Around 8000 BC, Alaska was still connected to Siberia with the landbridge, located in the current Bering Strait. People who inhabited this region in Alaska were of the Dyuktai tradition, originally located in Siberia. Eventually, the Dyuktai changed into the Sumnagin culture, a hunting/fishing group, whose culture was defined by possessing a new technology. Other cultures flourished as well, all being placed under the general category of the Paleo-Arctic tradition.

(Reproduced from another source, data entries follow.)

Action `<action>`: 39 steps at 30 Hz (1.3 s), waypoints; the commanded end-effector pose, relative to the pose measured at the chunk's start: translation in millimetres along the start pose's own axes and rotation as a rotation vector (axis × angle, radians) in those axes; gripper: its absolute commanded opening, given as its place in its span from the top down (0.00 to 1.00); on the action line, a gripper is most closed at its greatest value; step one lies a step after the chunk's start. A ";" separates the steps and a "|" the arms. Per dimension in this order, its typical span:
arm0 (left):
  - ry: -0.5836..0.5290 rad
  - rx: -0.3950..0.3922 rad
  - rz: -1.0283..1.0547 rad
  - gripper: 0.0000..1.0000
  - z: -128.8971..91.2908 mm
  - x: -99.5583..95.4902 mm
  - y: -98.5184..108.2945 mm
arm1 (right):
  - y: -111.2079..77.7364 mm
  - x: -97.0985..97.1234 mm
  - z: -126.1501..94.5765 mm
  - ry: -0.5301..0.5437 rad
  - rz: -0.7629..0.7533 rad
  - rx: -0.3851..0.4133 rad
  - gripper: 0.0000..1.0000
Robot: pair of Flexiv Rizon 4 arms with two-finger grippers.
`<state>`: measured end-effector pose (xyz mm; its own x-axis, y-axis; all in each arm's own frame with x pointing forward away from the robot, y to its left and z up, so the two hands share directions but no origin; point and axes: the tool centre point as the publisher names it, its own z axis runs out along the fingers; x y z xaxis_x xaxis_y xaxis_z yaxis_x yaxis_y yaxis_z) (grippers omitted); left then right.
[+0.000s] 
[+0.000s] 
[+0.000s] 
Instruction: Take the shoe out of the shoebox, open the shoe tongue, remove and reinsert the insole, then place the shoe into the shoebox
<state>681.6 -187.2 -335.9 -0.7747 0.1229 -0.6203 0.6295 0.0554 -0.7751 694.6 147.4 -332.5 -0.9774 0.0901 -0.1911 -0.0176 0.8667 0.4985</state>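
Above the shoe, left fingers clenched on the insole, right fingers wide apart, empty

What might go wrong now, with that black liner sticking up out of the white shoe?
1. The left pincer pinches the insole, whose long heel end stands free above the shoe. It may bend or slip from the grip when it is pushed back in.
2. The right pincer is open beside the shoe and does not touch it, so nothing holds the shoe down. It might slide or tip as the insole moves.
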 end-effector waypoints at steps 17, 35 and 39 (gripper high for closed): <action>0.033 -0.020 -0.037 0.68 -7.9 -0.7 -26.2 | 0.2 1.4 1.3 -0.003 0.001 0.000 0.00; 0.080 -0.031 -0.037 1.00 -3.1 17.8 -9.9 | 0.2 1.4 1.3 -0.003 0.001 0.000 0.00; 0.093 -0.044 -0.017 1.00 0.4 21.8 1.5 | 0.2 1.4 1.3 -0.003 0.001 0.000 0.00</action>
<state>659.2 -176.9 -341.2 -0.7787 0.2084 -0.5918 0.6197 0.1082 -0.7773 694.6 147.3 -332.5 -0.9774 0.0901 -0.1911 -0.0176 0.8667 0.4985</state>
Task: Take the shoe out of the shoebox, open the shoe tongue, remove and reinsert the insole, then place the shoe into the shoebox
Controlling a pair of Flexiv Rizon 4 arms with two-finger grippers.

"The Paleo-Arctic tradition is still a shadowy entity, a patchwork of local Early Holocene cultural traditions that flourished over an enormous area of extreme northwestern North America for at least 4000 years, and longer in many places. Other terms such as the Northwest Microblade tradition, Denali Complex, and Beringian tradition have been used to describe these same general adaptations, but Paleo-Arctic is the most appropriate because it is the kind of general label that reflects a great variety of different human adaptations during a period of increasing environmental diversity and change" (Fagan, p.173).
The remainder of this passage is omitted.